Rafael Nadal, le spécialiste
"Roger [Federer] est le meilleur joueur de tous les temps et moi, je suis le meilleur numéro deux mondial." Interrogé par le quotidien allemand Die Welt sur la domination du Federer sur le tennis mondial, Rafael Nadal n’est pourtant pas l’éternel second qu’il décrit.
Vainqueur des trois dernières éditions de Roland Garros, l’Espagnol Rafael Nadal fait figure de favori du tournoi 2008. Maître incontesté sur terre battue depuis le début de l’année, avec des victoires dans les tournois de Monte-Carlo, Barcelone et Hambourg, il n’a défailli qu’une fois, à Rome face à son compatriote Ferrero : sa seconde défaite sur terre battue depuis Avril 2005.
Roger Federer, le maudit de Roland Garros
Roger Federer pointe en tête du classement de l’ATP depuis le 2 février 2004. Malgré cette domination, Roland Garros est le seul titre du Grand Chelem qui échappe encore à son impressionnant palmarès. Handicapé par une mononucléose au début de l’année, le Suisse n’a remporté qu’un seul tournoi en 2008, à Estoril sur terre battue… Nadal était absent.
En finale à Hambourg début mai, tournoi que Federer a remporté quatre fois, il n’a tenu que deux sets avant de s’écrouler dans le troisième, face à sa bête noire espagnole. Le Bâlois confiait au cours d'une interview qu’il comptait sur le stress subi par Nadal lors de ses matchs récents, de très haut niveau, pour le surprendre.
Novak Djokovic, le "Djoker"
Le Serbe Novak Djokovic aborde Roland Garros avec le statut de leader à l’ATP Race, classement des joueurs selon leurs performances en 2008. L’homme en forme du moment a profité du faux pas de Nadal face à Ferrero à Rome pour s’emparer du titre. Âgé de 21 ans seulement, il n’a cessé de progresser à Roland Garros.
En 2007, il n’a rien pu faire contre Rafael Nadal en demi-finales. Mais le Serbe a progressé depuis.

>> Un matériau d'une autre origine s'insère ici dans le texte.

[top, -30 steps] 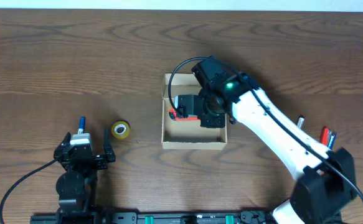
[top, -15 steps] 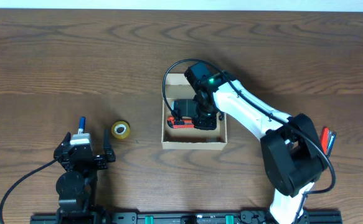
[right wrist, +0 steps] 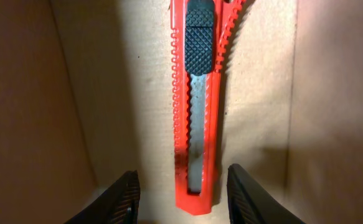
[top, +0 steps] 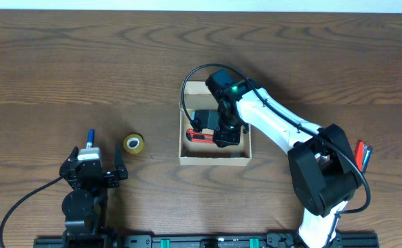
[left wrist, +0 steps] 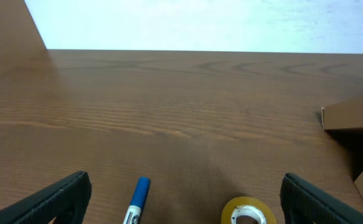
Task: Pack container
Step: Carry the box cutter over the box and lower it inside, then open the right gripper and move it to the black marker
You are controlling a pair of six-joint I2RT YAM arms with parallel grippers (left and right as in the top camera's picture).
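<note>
In the cardboard container (right wrist: 125, 93), a slim, ridged red knife (right wrist: 195, 106)

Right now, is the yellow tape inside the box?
No, the tape roll sits on the table, left of the box.

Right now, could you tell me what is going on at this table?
The right gripper is down inside the cardboard box, jaws parted on either side of a red box cutter lying flat on its floor, not gripped. The left gripper sits apart from the box, jaws wide open and empty, with a blue marker and a tape roll lying in front of it.
</note>
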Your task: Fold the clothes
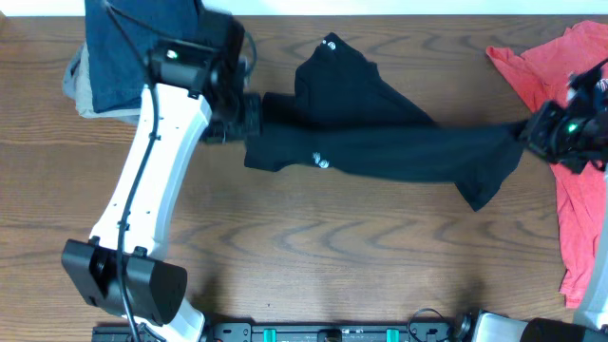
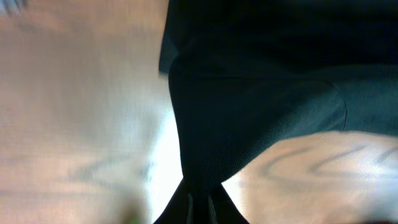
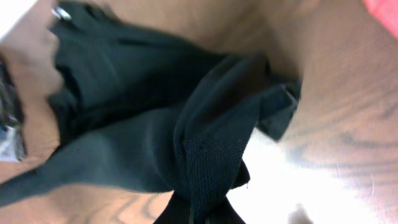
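1. Location: the large black short-sleeved T-shirt (image 1: 380, 142) spans the upper middle of the overhead frame. It is stretched out and partly bunched over the brown wood-grain surface (image 1: 332, 256).
2. Left pincer (image 1: 249, 112): clamped on a gathered edge of black fabric at the shirt's left end.
3. Right pincer (image 1: 525, 133): clamped on the opposite end, at the right of the frame, just beside the crumpled coral-red T-shirt (image 1: 560, 66).
4. Step in hand, as judged: spreading the black shirt flat before any fold.
5. Draw both ends apart evenly. Limit the tension so the fabric does not slip from either grip.
6. Open out the twisted middle before lowering, because a fold laid over bunched cloth is likely to set crooked.
7. Hold the right end clear of the coral-red T-shirt to avoid dragging it.
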`<state>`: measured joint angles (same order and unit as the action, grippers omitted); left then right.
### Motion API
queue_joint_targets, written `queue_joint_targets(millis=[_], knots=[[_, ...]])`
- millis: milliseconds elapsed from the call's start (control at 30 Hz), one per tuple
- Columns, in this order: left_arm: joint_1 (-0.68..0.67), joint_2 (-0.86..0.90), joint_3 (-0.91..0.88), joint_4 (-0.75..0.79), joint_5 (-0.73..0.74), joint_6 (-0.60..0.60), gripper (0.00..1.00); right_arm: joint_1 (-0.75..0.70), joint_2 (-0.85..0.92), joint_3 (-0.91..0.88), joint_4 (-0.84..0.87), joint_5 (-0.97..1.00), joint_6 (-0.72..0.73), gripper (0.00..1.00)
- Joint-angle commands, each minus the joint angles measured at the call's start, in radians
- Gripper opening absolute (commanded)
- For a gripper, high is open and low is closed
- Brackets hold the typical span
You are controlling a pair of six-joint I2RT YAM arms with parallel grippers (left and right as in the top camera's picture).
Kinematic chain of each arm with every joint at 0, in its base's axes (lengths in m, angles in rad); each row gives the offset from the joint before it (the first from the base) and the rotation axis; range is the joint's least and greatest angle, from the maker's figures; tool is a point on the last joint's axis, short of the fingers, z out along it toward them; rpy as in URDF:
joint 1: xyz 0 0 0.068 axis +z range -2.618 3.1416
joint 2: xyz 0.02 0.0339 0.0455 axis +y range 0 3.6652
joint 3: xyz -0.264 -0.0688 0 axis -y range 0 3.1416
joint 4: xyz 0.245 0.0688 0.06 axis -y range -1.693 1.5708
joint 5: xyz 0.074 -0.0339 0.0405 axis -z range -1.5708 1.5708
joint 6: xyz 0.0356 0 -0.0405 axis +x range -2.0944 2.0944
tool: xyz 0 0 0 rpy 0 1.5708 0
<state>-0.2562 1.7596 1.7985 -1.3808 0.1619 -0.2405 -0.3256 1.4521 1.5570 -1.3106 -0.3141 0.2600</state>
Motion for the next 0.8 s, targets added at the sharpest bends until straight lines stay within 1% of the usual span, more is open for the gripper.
queue_joint_targets(millis=[0,167,400,533,767], knots=[[0.003,-0.061,-0.056,-0.015,0.014,-0.023,0.06,0.012,-0.039,-0.065,0.006,0.004,-0.042,0.01],[0.003,-0.109,-0.081,-0.078,0.014,-0.023,0.06,0.012,-0.065,-0.104,-0.016,0.003,-0.046,0.01],[0.003,-0.294,-0.081,-0.170,0.009,-0.022,0.06,0.013,-0.160,-0.104,-0.122,0.002,-0.064,0.01],[0.003,-0.393,-0.081,-0.217,-0.002,-0.022,0.06,0.022,-0.204,-0.114,-0.206,-0.005,-0.119,0.01],[0.003,-0.478,-0.081,-0.290,-0.005,-0.023,0.06,0.070,-0.323,-0.240,-0.266,-0.016,-0.127,0.01]])
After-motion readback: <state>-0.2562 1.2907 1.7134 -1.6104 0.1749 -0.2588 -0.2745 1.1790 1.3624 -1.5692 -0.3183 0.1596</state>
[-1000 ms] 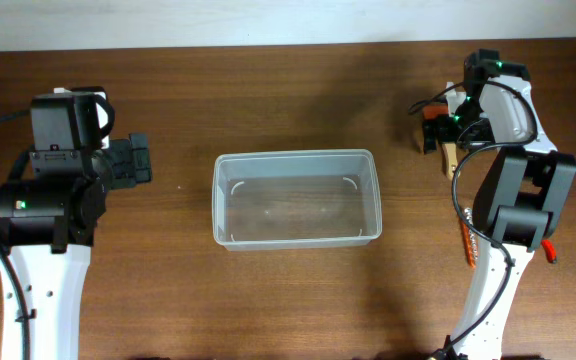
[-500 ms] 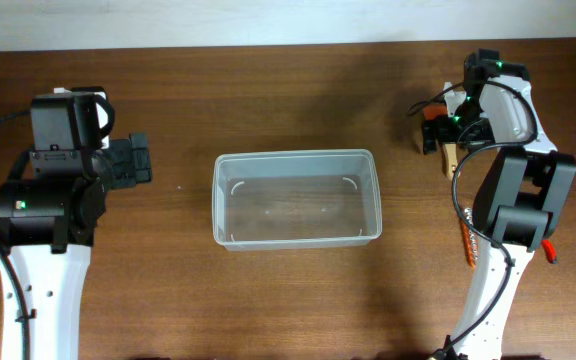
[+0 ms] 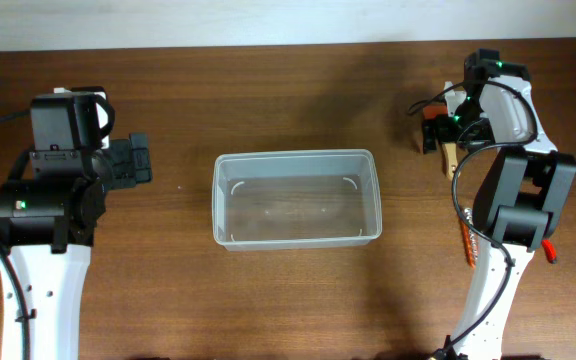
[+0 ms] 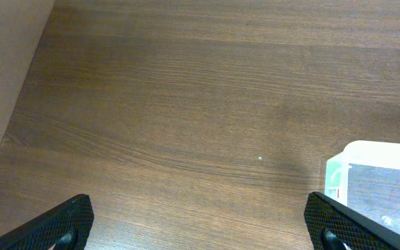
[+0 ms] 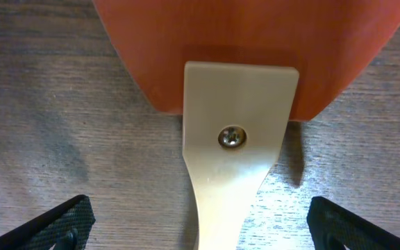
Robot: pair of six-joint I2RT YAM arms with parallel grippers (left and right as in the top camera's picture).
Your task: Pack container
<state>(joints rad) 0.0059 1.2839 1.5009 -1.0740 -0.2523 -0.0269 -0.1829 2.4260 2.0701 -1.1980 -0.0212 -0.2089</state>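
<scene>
The container [image 3: 297, 198], a clear rectangular tub with nothing in it, stands mid-table; one corner of it [image 4: 377, 182] shows in the left wrist view. My left gripper [image 3: 140, 160] [image 4: 201, 221] is open over bare wood to the tub's left. At the far right, my right gripper [image 3: 434, 130] [image 5: 200, 222] is open and straddles a scraper lying on the table. The scraper has an orange blade [image 5: 248, 48] and a cream handle [image 5: 238, 160] fixed with a screw. Both fingers stand well clear of the handle. From above, only its tan handle [image 3: 449, 158] shows beside the gripper.
An orange tool [image 3: 465, 240] lies partly under the right arm, and a small red piece [image 3: 549, 251] sits by the arm's other side. The table's far edge meets a pale wall [image 3: 268, 20].
</scene>
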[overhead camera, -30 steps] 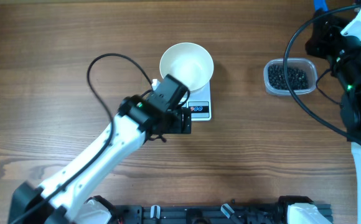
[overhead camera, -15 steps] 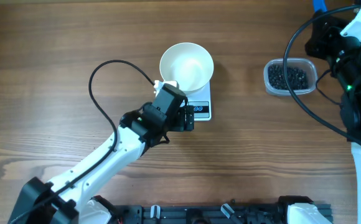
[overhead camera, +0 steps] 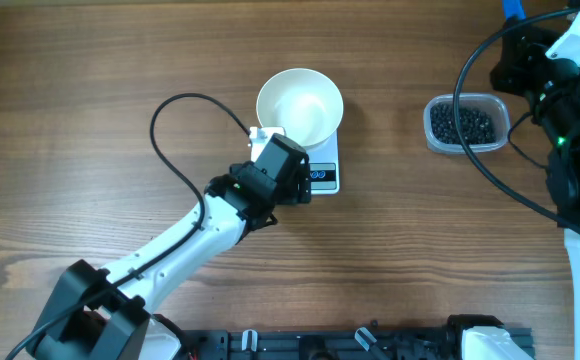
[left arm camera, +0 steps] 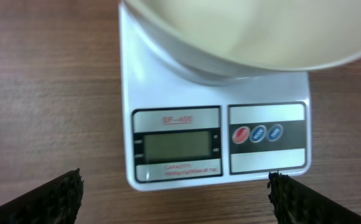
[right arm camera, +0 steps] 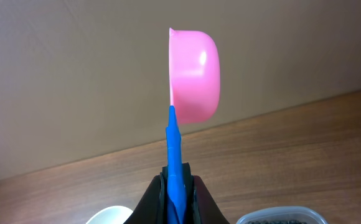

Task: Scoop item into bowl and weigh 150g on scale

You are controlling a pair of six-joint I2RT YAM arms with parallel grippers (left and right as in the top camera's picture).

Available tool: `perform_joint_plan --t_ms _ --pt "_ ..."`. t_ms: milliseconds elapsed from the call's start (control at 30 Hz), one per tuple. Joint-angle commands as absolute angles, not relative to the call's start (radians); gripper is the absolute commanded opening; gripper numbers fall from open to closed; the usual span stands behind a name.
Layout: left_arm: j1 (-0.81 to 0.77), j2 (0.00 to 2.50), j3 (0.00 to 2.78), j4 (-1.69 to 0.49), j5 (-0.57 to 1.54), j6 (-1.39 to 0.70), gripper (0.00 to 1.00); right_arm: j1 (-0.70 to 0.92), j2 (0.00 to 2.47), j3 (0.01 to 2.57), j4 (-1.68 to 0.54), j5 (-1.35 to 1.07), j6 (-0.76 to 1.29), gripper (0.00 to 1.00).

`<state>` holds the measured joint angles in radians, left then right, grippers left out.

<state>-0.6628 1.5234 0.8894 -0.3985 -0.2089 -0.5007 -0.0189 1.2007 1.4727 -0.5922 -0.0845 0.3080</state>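
Left arm (overhead camera: pixel 185 240): white links, black joints, a looping black cable (overhead camera: pixel 154 128).
Right arm (overhead camera: pixel 575 185): black housing, green lights (overhead camera: pixel 560 141), white lower link, black cables.
Left fingers (left arm camera: pixel 50 202): black, rough-textured.
Right fingers (right arm camera: pixel 155 202): black.

Two-armed robot at work: the left arm (overhead camera: pixel 185 235) stretches diagonally from the near left toward the centre, white links extended and its black wrist (overhead camera: pixel 275 160) angled downward. The left gripper (left arm camera: pixel 177 199) hangs with jaws spread wide and holds nothing; its dark fingertips (left arm camera: pixel 53 199) show at the two lower corners of the wrist view. The right arm (overhead camera: pixel 570 100) stands folded at the far right edge. The right gripper (right arm camera: pixel 175 186) is clamped tight on the blue handle of a pink scoop (right arm camera: pixel 194 74), which is held upright with its cup turned on edge.
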Motion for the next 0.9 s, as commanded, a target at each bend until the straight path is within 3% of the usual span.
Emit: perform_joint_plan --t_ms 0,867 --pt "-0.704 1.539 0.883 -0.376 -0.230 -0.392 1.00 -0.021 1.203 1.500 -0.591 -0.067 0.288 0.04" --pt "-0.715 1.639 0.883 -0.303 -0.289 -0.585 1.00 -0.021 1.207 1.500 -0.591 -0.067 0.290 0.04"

Dans le tournoi d’Hambourg, il a poussé Nadal dans ses retranchements, le contraignant à disputer un dernier set décisif.
Décontracté sur le court, un masque de Zorro ou un maillot de l’équipe de France de football sur les épaules, le Serbe sait faire preuve d’un sens du spectacle qui ne déplaît pas au public de la porte d’Auteuil. En dehors des courts, il a également participé à des manifestations de soutien à ses compatriotes lors de la proclamation d’indépendance du Kosovo.
Nikolaï Davydenko, le stakhanoviste
Les internationaux de France portent généralement bonheur au discret numéro 4 mondial, le Russe Nicolaï Davydenko. Roland Garros l’a révélé en 2005 lorsqu’il en atteint le dernier carré pour la première fois. Il a réitéré cette performance l’an passé.
Mis en difficulté après des soupçons de matchs truqués fin 2007, le Russe a néanmoins réussi un beau début de saison, qui témoigne de son mental en acier trempé. Il est surnommé le "stakhanoviste" pour sa capacité à enchaîner les tournois.
Ses capacités à attaquer alors qu’il est en position défensive sur le court en font un homme dangereux quelle que soit la surface. Mais il n’a jamais atteint de finale majeure, et ses prestations dans les tournois précédant Roland Garros se sont avérées décevantes.